**WHAT IS EXPECTED**
Return all the lines below exactly. Any picture among them is omitted.

**INFORMATION SHOWN**
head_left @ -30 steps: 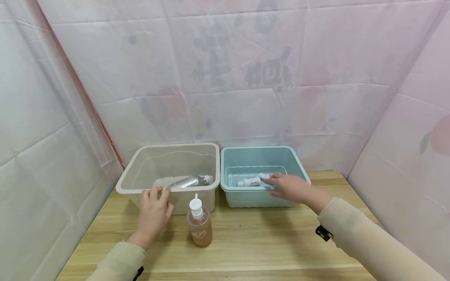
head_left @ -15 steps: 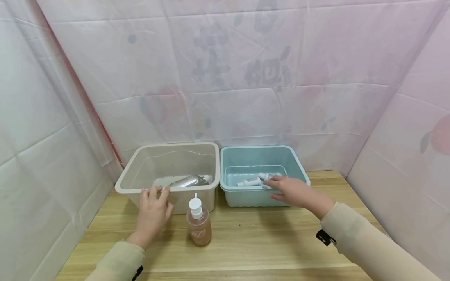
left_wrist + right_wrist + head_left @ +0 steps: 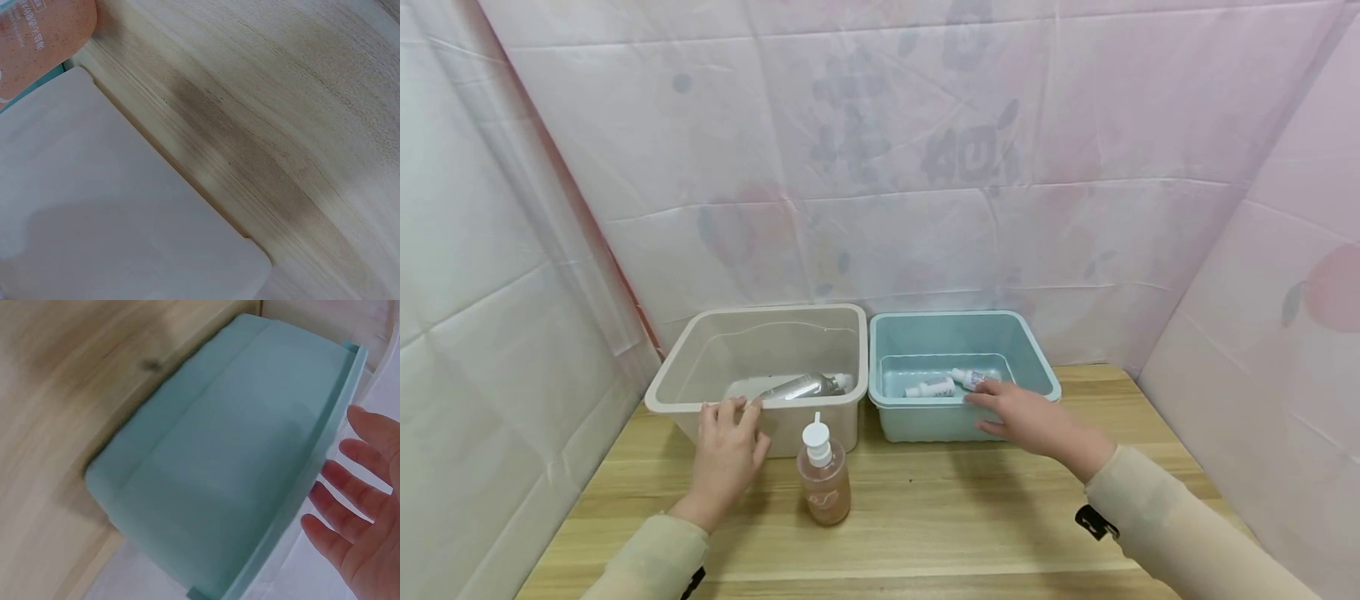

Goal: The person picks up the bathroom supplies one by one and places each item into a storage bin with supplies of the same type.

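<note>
My left hand (image 3: 727, 454) rests at the front rim of a beige plastic bin (image 3: 700, 407), fingertips laid over the edge; it does not show in the left wrist view. A clear pump bottle (image 3: 805, 387) with a dark collar lies inside that bin. My right hand (image 3: 1030, 419) reaches over the front rim of a light blue bin (image 3: 917, 421), its fingers spread and relaxed with nothing held, as the right wrist view shows near the bin's rim (image 3: 294, 494). Two small white bottles, one on the left (image 3: 930, 388) and one on the right (image 3: 967, 379), lie in the blue bin.
A pump bottle of pinkish-orange liquid (image 3: 825, 487) stands upright on the wooden table (image 3: 940, 533), in front of the beige bin and right of my left hand. The two bins sit side by side against a pale printed curtain (image 3: 925, 242). Similar curtains close off both sides.
My right hand has drawn back slightly toward me and to the right, uncovering more of the right-hand white bottle. The left hand stays on the beige rim.
</note>
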The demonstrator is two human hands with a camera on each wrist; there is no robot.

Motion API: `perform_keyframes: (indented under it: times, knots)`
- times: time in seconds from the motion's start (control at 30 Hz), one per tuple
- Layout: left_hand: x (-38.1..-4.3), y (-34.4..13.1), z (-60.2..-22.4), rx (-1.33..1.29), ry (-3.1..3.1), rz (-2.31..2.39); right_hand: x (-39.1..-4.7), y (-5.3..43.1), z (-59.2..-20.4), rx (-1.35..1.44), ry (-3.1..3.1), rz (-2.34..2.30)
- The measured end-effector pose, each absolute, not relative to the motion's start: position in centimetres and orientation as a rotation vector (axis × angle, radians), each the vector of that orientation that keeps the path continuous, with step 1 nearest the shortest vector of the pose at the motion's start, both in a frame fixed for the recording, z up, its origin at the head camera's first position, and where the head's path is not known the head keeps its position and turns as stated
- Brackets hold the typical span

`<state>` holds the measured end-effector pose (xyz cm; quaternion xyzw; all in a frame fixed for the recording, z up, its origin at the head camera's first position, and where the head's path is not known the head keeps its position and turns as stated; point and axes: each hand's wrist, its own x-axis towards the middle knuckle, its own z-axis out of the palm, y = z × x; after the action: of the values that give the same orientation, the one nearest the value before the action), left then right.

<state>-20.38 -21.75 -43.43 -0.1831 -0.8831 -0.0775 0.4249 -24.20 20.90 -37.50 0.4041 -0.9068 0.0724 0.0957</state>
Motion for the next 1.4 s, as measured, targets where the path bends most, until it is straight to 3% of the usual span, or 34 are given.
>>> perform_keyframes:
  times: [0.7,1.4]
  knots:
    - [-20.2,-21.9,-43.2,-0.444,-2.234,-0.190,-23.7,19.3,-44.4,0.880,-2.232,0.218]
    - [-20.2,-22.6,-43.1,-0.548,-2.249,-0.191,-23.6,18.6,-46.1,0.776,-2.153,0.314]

**ANSWER TO THE EXERCISE**
head_left @ -30 steps: 
head_left @ -15 steps: 
left_wrist + right_wrist + head_left @ +0 steps: 

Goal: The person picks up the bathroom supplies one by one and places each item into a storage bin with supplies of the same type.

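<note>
My left hand (image 3: 727, 454) rests at the front rim of a beige plastic bin (image 3: 700, 407), fingertips laid over the edge; it does not show in the left wrist view. A clear pump bottle (image 3: 805, 387) with a dark collar lies inside that bin. My right hand (image 3: 1030, 419) reaches over the front rim of a light blue bin (image 3: 917, 421), its fingers spread and relaxed with nothing held, as the right wrist view shows near the bin's rim (image 3: 294, 494). Two small white bottles, one on the left (image 3: 930, 388) and one on the right (image 3: 967, 379), lie in the blue bin.
A pump bottle of pinkish-orange liquid (image 3: 825, 487) stands upright on the wooden table (image 3: 940, 533), in front of the beige bin and right of my left hand. The two bins sit side by side against a pale printed curtain (image 3: 925, 242). Similar curtains close off both sides.
My right hand has drawn back slightly toward me and to the right, uncovering more of the right-hand white bottle. The left hand stays on the beige rim.
</note>
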The demonstrator is two human hands with a camera on each wrist; there is no robot.

Motion API: `perform_keyframes: (indented under it: times, knots)`
- times: time in seconds from the motion's start (control at 30 Hz), one per tuple
- Layout: left_hand: x (-38.1..-4.3), y (-34.4..13.1), z (-60.2..-22.4), rx (-1.33..1.29), ry (-3.1..3.1), rz (-2.31..2.39); right_hand: x (-39.1..-4.7), y (-5.3..43.1), z (-59.2..-20.4), rx (-1.35..1.44), ry (-3.1..3.1), rz (-2.34..2.30)
- The measured end-effector pose, each absolute, not relative to the motion's start: position in centimetres and orientation as a rotation vector (axis × angle, radians), each the vector of that orientation that keeps the path continuous, with step 1 nearest the shortest vector of the pose at the motion's start, both in a frame fixed for the recording, z up, its origin at the head camera's first position, and where the head's path is not known the head keeps its position and turns as stated
- Brackets hold the typical span

`<state>` holds the measured end-effector pose (xyz cm; quaternion xyzw; all in a frame fixed for the recording, z up, its origin at the head camera's first position, and where the head's path is not known the head keeps its position and turns as stated; point and axes: each hand's wrist, its own x-axis towards the middle knuckle, its own z-axis out of the palm, y = z × x; after the action: of the values that give the same orientation, the one nearest the value before the action), left then right.

<state>-20.38 -21.75 -43.43 -0.1831 -0.8831 -0.0775 0.4249 -24.20 20.90 -37.50 0.4041 -0.9068 0.0724 0.0957</state>
Motion for the next 1.4 s, as measured, targets where the path bends most, until it is straight to 3% of the usual span, or 34 are given.
>>> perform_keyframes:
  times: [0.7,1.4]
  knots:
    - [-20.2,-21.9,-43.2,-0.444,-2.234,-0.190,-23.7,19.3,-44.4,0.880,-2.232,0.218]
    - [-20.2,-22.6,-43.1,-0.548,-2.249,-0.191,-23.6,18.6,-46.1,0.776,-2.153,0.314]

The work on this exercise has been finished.